Across the room on the nightstand, an old-fashioned wind-up clock ticked, a mechanical heartbeat counting the time. Countdown. No matter what Bastian said, their friendship was slowly c
ounting down. A no answer would nail the coffin shut. She could say yes now and hope for the best. But forever didn’t come from maybes. Maybe was all she had.
Her mother returned a colorful stack of things to the cedar chest. “Do you know why I named you Charlie and not Charlotte?”
Charlie shrugged. “I figured you wanted a boy.”
“Now why would I’ve wanted a boy? Good Lord, can you imagine how I’d have screwed up a boy?” The derisive snort made Charlie smile. “I named you Charlie after the man I wished had been your father.”
She stared at her mother. Unease zipped through her blood. Eddy wouldn’t look at her, her head buried in the chest. Sitting back on her heels, she pulled a small snapshot from its depths.
“Charlie Martin was my boyfriend in high school.” The slight smile of remembrance that tinged Eddy’s lips made her seem years younger, softer and less hardened. “I’d known him most of my life. He was the sweetest boy you’d ever lay eyes on. He loved me but his daddy was pushing him for a football scholarship, and a steady girlfriend got in the way of practices and drills and homework. We snuck around for almost two years before his father got wind of it. And that was it. We broke up.”

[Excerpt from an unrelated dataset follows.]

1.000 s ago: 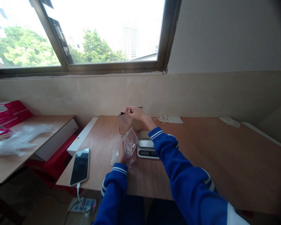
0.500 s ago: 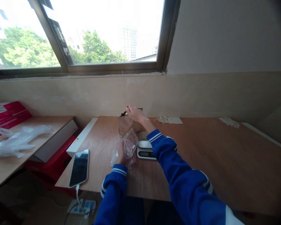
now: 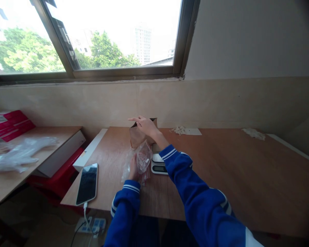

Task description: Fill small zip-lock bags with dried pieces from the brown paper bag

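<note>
My left hand (image 3: 134,168) is closed around a clear zip bag (image 3: 143,157), whose mouth stands partly spread. More clear bags with red strips (image 3: 144,178) lie beneath it on the table. A brown paper bag (image 3: 139,138) stands upright just behind, its dark top gaping. Over that opening hovers my right hand (image 3: 146,126), index finger stretched out to the left and the others loosely bent. I see nothing held in it. Beside the bags sits a white kitchen scale (image 3: 159,168), partly covered by my right sleeve.
A phone (image 3: 87,184) lies at the table's left edge, its cable running down to a power strip (image 3: 92,226). Crumpled white scraps (image 3: 179,130) lie at the back. On the neighbouring table are clear plastic (image 3: 28,154) and a pink box (image 3: 12,123); a red stool (image 3: 54,181) stands between.
The fingers of my right hand, pinched over the paper bag before, have opened, the index finger now pointing left. My left hand and the zip bag stay in place.
</note>
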A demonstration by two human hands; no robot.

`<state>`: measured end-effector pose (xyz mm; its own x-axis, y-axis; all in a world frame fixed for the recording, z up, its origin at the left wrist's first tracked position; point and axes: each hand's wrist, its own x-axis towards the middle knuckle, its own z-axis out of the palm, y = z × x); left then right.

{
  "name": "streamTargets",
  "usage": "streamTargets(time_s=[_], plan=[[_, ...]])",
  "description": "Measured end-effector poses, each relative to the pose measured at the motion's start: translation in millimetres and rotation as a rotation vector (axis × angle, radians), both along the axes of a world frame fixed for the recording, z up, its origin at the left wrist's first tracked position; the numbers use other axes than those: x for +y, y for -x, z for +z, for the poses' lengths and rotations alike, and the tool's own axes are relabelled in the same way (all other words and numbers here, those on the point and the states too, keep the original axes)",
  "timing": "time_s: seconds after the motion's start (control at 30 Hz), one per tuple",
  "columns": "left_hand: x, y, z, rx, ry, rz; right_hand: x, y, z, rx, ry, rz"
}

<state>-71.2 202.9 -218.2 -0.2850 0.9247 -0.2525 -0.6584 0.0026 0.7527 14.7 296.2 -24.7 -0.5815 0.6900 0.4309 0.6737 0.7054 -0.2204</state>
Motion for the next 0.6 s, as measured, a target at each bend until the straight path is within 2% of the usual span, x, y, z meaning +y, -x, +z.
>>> streamTargets(time_s=[0.1, 0.23, 0.4, 0.6], plan=[[1, 1, -2.5, 0.009, -0.007, -0.008, 1, 4, -1.4, 0.017, 0.052, 0.093], [2, 2, -5.6, 0.021, -0.004, -0.003, 7, 4, -5.9, 0.046, 0.115, 0.130], [4, 2, -8.7, 0.012, 0.021, -0.001, 14, 1, -9.7, 0.123, 0.173, 0.243], [3, 2, -7.4, 0.003, 0.029, -0.014, 17, 2, -13.9, 0.214, 0.147, 0.109]])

She handed the picture over and Charlie cradled it like glass. The faintest hint of yellow darkened the photograph. Dead center, seated on a hay bale, a good-looking boy with russet hair smiled into the face of a teenaged Eddy. Charlie couldn’t recall her mother ever looking so carefree.
“He broke my heart.” Quiet in the still room, Eddy’s voice brought back snippets of lullabies and fairy tales. Her mother had tried, the best way she knew, to give her daughter happiness. It was a hard thing when you didn’t have it to give.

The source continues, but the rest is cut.